The ‘Flynn factor’ to Trump-Putin campaign collusion

Michael Flynn is at the center of the Trump-Putin campaign investigations by the FBI, the Special Counsel, and congressional committees.

Earlier this year his lawyer publicly asked for an immunity deal for Flynn to “tell his story,” and there has been widespread speculation that Michael Flynn has turned on Donald Trump and is now cooperating with the FBI on Russia investigation. This has not yet been confirmed.

Keep this possibility in mind, however, with the Wall Street Journal’s breaking news story on the first direct evidence of collusion between Russian hackers and Michael Flynn, a senior advisor to the Trump campaign, through a GOP intermediary. GOP Operative Sought Clinton Emails From Hackers, Implied a Connection to Flynn (sorry, pay wall article).

Steve Benen provides the details from the WSJ report. Collusion questions grow louder in Trump, Russia scandal:

As Donald Trump’s Russia scandal has evolved, one of the key questions is whether the Republican presidential campaign cooperated in some way with our adversary’s attack on the American election. It is, of course, a matter of ongoing investigation . . . this line of inquiry took an important turn with this Wall Street Journal article.

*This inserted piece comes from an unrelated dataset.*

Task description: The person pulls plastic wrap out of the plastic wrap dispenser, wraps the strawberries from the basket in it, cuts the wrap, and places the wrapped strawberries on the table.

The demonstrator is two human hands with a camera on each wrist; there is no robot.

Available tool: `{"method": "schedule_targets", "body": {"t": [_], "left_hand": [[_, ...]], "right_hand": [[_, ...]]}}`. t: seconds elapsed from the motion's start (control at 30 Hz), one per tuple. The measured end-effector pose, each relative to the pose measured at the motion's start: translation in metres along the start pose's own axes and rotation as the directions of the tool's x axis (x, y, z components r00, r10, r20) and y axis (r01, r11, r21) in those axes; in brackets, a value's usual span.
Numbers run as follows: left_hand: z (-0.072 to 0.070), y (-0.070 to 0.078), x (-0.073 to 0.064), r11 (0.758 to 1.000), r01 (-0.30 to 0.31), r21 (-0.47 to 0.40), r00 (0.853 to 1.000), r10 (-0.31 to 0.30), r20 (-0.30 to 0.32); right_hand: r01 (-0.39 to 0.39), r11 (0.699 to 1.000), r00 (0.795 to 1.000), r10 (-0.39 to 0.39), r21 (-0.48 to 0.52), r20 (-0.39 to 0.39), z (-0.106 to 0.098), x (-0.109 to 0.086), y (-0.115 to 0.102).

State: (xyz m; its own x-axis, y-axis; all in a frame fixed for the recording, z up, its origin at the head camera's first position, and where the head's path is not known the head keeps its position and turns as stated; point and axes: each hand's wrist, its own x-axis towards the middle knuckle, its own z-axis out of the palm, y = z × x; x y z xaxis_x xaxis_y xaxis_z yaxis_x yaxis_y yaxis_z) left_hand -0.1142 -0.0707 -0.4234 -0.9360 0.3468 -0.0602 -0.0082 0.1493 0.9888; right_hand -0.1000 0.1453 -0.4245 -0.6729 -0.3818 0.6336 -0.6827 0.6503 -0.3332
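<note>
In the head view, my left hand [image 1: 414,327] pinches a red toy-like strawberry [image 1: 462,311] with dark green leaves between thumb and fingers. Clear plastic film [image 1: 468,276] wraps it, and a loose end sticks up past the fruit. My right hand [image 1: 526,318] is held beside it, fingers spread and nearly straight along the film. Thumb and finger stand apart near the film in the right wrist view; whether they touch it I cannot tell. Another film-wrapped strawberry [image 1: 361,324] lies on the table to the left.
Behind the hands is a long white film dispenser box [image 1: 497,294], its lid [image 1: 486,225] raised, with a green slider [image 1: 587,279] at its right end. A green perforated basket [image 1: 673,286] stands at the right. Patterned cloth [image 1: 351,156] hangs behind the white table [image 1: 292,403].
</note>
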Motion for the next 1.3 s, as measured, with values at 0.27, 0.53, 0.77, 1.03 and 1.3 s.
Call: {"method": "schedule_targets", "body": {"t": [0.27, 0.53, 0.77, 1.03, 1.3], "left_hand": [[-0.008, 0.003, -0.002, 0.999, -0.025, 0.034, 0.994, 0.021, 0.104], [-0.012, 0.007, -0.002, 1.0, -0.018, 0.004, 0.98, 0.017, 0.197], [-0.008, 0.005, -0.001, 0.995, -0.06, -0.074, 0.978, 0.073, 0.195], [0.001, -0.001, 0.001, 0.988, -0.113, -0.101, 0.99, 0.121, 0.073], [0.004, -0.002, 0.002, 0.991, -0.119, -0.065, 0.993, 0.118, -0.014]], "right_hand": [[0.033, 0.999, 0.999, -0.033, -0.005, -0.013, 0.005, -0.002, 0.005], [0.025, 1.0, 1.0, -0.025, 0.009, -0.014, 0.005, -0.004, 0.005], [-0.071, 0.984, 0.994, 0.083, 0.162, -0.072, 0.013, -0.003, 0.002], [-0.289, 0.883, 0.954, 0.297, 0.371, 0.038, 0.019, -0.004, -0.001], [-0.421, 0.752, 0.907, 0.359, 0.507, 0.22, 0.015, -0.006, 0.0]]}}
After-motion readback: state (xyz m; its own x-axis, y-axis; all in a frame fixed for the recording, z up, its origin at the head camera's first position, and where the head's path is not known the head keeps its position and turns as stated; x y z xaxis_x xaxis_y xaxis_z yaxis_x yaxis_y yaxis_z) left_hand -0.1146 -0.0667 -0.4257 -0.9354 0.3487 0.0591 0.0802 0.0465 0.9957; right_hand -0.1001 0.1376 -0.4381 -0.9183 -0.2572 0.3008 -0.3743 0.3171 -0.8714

Before the 2016 presidential election, a longtime Republican opposition researcher mounted an independent campaign to obtain emails he believed were stolen from Hillary Clinton’s private server, likely by Russian hackers.

In conversations with members of his circle and with others he tried to recruit to help him, the GOP operative, Peter W. Smith, implied he was working with retired Lt. Gen. Mike Flynn, at the time a senior adviser to then-candidate Donald Trump.

So, what we have here is a Republican operative, Peter Smith, who assembled a team in the hopes of obtaining Hillary Clinton’s emails. Smith and his team reached out to people they believed to be Russian hackers, affiliated with Russia’s government, because Smith and his cohorts thought these hackers may have stolen the materials.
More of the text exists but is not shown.